Scala studies, Part 2: Engineers at 3 Seattle tech companies describe the benefits and pitfalls of functional programming

In part two of a two-part series, we spoke with engineers at three more Seattle-based tech companies to learn more about the advantages and potential pitfalls of adopting Scala at a startup or larger tech company.

Written by Quinten Dol
Published on Mar. 27, 2019
Scala studies, Part 2: Engineers at 3 Seattle tech companies describe the benefits and pitfalls of functional programming

Over time, the ability to combine object-oriented and functional programming principles in one language has drawn large numbers of developers — and the companies they code for — to Scala. The language’s static type is famed for being concise and helping to eliminate bugs in complex applications, while its Java virtual machine and JavaScript runtimes allow the construction of systems with access to large libraries and ecosystems.
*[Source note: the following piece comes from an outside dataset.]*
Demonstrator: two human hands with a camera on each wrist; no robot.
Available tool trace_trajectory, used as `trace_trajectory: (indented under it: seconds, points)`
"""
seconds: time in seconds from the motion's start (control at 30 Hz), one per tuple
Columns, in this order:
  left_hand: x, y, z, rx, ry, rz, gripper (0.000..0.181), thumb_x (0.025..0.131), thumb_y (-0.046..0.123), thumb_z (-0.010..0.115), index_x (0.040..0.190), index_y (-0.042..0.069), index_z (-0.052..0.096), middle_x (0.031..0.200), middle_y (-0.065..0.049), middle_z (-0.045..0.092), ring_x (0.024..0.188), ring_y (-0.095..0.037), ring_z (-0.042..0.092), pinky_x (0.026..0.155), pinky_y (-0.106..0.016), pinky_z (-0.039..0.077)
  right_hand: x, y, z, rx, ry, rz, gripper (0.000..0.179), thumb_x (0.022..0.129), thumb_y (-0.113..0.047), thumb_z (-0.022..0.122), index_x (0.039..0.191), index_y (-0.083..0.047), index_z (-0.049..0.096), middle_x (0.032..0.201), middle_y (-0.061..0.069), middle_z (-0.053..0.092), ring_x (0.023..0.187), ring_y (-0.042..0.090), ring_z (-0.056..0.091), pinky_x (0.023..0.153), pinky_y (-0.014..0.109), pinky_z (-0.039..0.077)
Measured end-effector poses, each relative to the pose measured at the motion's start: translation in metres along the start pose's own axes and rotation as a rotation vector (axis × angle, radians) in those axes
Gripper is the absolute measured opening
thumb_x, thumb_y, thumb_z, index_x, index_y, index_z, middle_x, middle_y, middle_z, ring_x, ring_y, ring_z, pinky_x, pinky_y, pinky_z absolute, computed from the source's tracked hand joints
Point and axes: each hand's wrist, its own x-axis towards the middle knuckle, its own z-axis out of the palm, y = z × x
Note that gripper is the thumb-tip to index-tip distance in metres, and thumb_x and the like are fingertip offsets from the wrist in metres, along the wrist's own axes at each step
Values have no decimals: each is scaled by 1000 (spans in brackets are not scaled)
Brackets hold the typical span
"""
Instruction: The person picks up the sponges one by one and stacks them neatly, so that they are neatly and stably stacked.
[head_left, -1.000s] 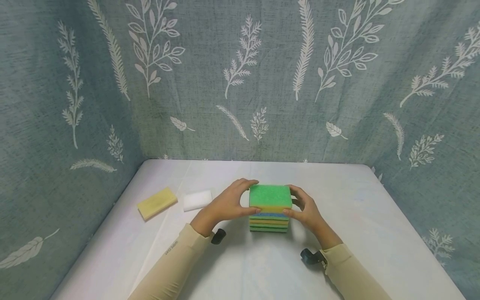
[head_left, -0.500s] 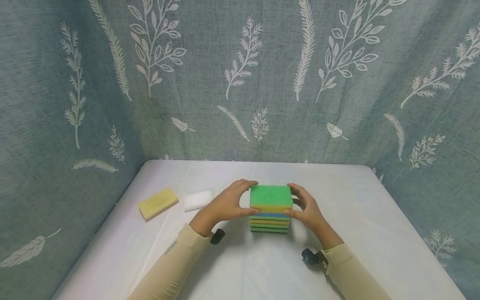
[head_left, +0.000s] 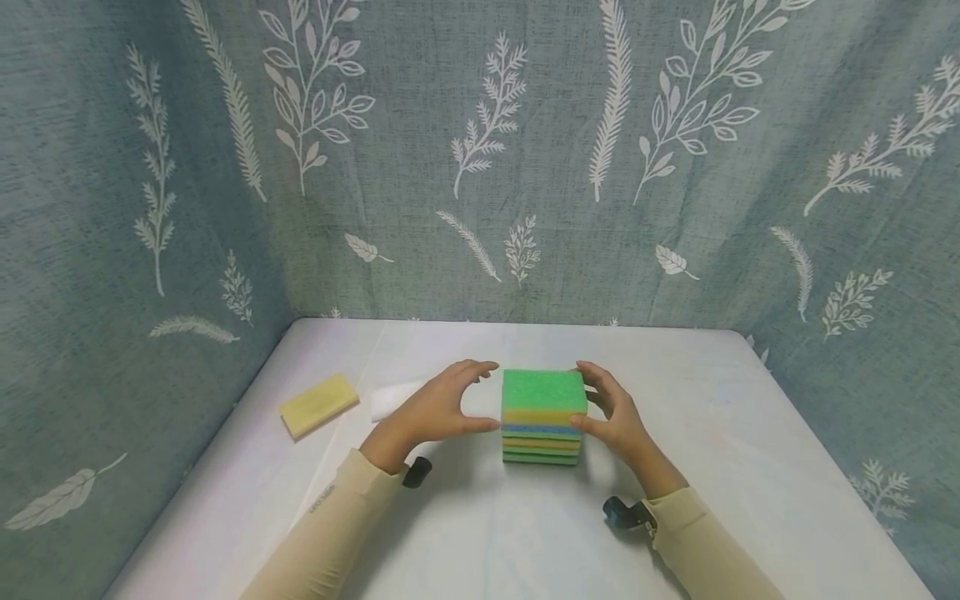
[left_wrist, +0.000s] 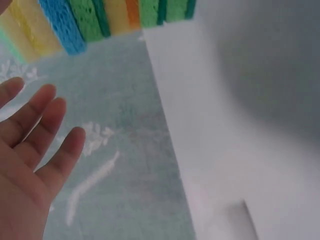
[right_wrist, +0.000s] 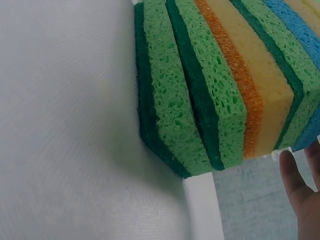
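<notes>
A neat stack of sponges [head_left: 542,444] stands on the white table, green, orange, yellow and blue layers showing at its side. Topmost lies a sponge [head_left: 543,388] with a green face and yellow body. My left hand [head_left: 431,410] is just left of the stack, apart from it, thumb and fingers spread; the left wrist view shows its fingers [left_wrist: 60,117] loosely extended. At the right end, my right hand [head_left: 621,423] holds the top sponge, thumb at the front corner and index finger at the back one. The right wrist view shows the stacked sponges [right_wrist: 220,100] close up.
A yellow sponge [head_left: 318,406] lies flat at the table's left. Between it and my left hand is a white pad [head_left: 387,399], partly covered by that hand. A leaf-patterned teal curtain [head_left: 487,167] surrounds the white table [head_left: 675,375] at the back and sides.
My left hand has let go of the top sponge and moved a little left, now covering more of the white pad. The right hand and the stack stay about where they were.
</notes>
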Motion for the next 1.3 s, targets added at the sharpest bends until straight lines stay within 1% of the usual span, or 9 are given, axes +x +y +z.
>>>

In part two of a two-part series, we spoke with engineers at three more Seattle-based tech companies to learn more about the advantages and potential pitfalls of adopting Scala at a startup or larger tech company.

 

hiya seattle tech startup
photo via hiya

Hiya uses a highly complex set of technologies in its ongoing defense of smartphones against spam and robocalls. By integrating with smartphone providers, Hiya is able to tell users who is calling them and allow them to block unwanted calls.

For adopting Scala within an organization, Principal Software Engineer Nodir Yuldashev recommends starting with smaller coding projects that will ship.

 

What have you built using Scala, and what criteria do you use when determining whether you’ll use it in any given circumstance?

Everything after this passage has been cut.